Pursuant to the Merger Agreement, these options to purchase KapStone shares converted at the effective time of the Merger into an option to purchase, generally on the same terms and conditions as were applicable to such KapStone option immediately prior to the effective time of the Merger, a number of Holdco shares (rounded down to the nearest whole share) determined by multiplying the number of KapStone shares subject to the KapStone option by the Equity Award Exchange Ratio (as defined in the Merger Agreement), at an exercise price per share (rounded up to the nearest whole cent) determined by dividing the per-share exercise price of the KapStone option by the Equity Award Exchange Ratio.
The options vested 50% on the second anniversary of the grant date and 50% on the third anniversary of the grant date. They were granted on 3/26/2015.
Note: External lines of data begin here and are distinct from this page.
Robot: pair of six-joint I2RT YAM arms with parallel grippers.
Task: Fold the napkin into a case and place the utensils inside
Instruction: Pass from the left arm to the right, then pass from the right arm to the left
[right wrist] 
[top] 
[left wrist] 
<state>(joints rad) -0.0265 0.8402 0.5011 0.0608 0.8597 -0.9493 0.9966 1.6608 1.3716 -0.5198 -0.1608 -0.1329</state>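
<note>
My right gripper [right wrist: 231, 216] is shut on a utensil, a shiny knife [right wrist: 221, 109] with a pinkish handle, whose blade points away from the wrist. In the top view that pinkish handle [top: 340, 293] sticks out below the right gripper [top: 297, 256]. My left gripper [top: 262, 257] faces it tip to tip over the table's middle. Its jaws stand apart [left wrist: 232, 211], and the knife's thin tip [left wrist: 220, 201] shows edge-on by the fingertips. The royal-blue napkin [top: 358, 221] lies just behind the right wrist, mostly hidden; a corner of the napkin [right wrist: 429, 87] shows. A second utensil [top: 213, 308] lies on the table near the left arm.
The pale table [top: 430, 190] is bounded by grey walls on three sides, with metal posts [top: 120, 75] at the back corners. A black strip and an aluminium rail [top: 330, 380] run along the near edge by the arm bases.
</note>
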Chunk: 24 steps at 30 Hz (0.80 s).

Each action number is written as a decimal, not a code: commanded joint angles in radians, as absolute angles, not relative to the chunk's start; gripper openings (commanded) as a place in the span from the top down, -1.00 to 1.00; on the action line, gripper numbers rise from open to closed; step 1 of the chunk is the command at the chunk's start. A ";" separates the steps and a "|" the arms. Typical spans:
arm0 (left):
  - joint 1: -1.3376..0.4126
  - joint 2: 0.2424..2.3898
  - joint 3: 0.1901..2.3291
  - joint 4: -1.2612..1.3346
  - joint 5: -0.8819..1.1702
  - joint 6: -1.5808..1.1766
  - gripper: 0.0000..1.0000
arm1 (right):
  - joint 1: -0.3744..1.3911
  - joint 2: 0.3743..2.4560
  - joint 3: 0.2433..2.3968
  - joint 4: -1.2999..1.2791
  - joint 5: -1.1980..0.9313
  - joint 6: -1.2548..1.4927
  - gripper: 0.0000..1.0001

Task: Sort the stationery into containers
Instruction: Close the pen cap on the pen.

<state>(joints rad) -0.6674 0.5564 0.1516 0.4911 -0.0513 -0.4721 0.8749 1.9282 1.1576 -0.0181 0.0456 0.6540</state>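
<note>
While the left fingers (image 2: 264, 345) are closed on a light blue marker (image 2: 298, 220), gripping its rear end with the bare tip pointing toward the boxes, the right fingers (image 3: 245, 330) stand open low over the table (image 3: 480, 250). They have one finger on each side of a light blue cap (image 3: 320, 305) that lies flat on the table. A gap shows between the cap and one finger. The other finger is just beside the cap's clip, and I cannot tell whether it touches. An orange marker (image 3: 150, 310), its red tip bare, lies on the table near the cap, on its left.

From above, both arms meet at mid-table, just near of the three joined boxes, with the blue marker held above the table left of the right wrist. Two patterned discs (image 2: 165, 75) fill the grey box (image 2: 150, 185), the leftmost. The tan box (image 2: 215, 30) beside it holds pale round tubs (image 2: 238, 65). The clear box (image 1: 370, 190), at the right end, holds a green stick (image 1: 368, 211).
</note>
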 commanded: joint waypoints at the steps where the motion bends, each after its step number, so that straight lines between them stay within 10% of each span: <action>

The options vested 50% on the second anniversary of the grant date and the remaining 50% were scheduled to vest on the third anniversary of the grant date. They were granted on 3/18/2016.
The options were scheduled to vest 50% on the second anniversary of the grant date and 50% on the third anniversary of the grant date. They were granted on March 7, 2017.